What to produce: Lines from the entries below that hold "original" form the answer; copy all of them.

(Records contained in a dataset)
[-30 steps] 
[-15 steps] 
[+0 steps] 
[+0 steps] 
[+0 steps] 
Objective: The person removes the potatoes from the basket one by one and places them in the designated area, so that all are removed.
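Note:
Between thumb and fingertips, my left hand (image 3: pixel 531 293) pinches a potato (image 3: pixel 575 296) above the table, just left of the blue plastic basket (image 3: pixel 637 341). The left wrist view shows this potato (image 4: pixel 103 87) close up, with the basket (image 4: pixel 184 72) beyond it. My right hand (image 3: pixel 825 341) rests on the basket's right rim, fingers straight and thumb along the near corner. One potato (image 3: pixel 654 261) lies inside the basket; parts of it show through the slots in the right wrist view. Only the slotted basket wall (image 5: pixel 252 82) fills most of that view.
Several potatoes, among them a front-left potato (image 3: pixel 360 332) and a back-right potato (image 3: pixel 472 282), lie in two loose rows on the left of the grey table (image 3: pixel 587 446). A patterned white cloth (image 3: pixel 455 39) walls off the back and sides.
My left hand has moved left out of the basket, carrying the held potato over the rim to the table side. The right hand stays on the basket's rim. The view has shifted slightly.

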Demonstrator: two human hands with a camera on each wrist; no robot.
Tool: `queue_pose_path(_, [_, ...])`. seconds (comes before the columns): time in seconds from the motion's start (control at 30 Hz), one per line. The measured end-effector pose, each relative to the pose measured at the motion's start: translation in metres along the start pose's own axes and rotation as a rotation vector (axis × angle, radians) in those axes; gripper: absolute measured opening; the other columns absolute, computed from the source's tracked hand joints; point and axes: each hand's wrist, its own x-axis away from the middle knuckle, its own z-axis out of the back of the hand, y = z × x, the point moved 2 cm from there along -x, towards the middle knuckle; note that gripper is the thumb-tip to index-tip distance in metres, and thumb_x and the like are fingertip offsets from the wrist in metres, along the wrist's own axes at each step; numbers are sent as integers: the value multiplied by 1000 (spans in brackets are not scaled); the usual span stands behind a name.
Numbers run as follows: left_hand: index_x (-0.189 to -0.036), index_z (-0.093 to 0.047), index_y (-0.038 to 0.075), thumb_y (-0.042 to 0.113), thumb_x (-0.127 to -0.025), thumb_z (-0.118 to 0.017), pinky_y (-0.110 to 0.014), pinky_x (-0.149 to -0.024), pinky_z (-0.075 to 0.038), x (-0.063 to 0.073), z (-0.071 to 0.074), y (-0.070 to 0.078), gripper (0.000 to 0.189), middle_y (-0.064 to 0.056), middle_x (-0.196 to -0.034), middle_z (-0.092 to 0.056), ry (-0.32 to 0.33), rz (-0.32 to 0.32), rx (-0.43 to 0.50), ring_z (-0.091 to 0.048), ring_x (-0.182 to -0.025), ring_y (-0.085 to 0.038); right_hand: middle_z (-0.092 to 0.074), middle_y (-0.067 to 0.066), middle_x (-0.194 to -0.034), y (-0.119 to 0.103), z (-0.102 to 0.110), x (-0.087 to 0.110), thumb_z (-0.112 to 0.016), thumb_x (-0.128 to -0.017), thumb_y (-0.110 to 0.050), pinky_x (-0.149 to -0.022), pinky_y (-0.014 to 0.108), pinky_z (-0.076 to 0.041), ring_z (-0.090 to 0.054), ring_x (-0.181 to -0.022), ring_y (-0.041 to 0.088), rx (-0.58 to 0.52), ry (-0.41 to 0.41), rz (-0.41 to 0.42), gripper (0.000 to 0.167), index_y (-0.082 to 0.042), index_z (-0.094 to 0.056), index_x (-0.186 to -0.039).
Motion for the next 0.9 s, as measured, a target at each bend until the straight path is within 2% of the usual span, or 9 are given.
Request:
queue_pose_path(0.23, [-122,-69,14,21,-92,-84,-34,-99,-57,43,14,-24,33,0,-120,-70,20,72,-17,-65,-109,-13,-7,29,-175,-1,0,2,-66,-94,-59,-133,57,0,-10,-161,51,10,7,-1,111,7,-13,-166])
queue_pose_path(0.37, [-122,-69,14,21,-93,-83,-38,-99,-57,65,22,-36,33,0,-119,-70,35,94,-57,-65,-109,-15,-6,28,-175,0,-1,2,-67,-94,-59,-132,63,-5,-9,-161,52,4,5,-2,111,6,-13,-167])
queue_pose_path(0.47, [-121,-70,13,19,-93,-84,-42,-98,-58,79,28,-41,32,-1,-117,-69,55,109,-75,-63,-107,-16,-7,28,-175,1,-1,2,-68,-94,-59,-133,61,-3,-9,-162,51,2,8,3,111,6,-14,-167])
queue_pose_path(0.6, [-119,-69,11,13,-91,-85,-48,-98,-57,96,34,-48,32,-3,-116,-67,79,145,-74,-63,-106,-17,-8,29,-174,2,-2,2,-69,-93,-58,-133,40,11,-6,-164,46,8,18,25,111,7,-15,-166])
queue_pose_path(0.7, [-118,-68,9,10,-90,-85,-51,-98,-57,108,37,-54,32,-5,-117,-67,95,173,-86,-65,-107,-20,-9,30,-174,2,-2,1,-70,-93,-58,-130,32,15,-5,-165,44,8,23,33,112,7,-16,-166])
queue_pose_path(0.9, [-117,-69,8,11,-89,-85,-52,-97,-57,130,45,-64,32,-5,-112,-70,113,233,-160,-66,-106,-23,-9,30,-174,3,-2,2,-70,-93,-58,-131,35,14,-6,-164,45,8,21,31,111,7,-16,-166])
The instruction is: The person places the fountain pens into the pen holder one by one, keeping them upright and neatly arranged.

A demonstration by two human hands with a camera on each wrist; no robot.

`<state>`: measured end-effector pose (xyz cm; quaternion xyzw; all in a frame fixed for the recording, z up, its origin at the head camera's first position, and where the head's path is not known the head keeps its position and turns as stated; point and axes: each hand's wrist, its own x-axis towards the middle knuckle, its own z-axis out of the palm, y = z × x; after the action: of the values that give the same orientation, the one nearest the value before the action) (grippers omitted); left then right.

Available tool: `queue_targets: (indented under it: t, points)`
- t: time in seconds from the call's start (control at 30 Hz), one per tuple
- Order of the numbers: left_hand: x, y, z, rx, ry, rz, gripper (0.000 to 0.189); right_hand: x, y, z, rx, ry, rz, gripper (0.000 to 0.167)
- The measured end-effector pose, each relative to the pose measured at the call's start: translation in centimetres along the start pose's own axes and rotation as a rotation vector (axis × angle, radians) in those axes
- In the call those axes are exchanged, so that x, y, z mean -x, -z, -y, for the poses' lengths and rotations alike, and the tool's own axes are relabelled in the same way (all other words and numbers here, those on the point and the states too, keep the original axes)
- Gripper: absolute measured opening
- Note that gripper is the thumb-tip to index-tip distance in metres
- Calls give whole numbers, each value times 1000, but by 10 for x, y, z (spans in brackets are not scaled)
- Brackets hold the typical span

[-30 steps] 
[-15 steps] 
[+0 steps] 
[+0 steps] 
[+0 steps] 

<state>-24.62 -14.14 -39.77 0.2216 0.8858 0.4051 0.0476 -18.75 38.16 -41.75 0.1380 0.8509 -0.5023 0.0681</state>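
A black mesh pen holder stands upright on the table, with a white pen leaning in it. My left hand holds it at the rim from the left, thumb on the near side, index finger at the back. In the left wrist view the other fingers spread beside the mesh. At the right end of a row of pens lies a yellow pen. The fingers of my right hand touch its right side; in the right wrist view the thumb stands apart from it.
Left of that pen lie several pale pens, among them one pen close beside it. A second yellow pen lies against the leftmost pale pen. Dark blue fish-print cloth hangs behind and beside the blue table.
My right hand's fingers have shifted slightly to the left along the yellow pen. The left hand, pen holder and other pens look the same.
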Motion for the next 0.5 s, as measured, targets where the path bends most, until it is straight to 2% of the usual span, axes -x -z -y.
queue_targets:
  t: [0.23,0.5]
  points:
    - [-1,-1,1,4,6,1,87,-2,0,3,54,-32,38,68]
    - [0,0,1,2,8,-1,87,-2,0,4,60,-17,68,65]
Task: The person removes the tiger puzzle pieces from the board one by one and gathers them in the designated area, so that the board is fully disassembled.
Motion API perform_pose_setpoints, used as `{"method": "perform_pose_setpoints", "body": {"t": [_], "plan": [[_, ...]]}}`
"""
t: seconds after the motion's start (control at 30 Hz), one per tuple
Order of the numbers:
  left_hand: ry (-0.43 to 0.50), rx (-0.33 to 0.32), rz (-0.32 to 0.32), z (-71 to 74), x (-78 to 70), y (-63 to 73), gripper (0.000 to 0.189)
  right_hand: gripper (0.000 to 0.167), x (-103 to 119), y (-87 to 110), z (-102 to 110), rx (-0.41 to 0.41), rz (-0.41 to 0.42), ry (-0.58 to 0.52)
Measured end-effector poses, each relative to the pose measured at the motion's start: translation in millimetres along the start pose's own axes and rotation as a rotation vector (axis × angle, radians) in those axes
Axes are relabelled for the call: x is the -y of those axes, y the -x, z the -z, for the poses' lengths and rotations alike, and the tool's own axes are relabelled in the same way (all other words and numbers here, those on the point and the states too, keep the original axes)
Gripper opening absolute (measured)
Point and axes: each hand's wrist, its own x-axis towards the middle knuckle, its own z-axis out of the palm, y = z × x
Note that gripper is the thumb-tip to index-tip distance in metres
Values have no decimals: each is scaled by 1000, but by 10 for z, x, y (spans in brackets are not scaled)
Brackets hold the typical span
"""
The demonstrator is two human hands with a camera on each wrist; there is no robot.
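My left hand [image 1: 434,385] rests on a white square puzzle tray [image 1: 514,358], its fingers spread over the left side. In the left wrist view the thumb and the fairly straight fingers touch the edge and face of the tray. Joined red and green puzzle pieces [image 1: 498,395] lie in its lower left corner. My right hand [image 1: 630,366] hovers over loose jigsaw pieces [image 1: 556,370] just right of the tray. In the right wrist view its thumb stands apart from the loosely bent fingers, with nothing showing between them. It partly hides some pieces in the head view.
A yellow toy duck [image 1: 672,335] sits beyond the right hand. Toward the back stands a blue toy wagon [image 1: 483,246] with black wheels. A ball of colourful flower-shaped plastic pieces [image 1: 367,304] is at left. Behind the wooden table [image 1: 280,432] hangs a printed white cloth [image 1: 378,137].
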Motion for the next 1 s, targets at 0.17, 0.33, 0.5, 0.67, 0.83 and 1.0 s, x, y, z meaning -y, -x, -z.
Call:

Response area:
- In the call those axes are exchanged, so that x, y, z mean -x, -z, -y, for the poses' lengths and rotations alike, and the tool's own axes are relabelled in the same way (all other words and numbers here, those on the point and the states too, keep the original axes)
Axes are relabelled for the call: x is the -y of those axes, y the -x, z the -z, for the poses' lengths and rotations alike, and the tool's own axes are relabelled in the same way (all other words and numbers here, those on the point and the states too, keep the original axes)

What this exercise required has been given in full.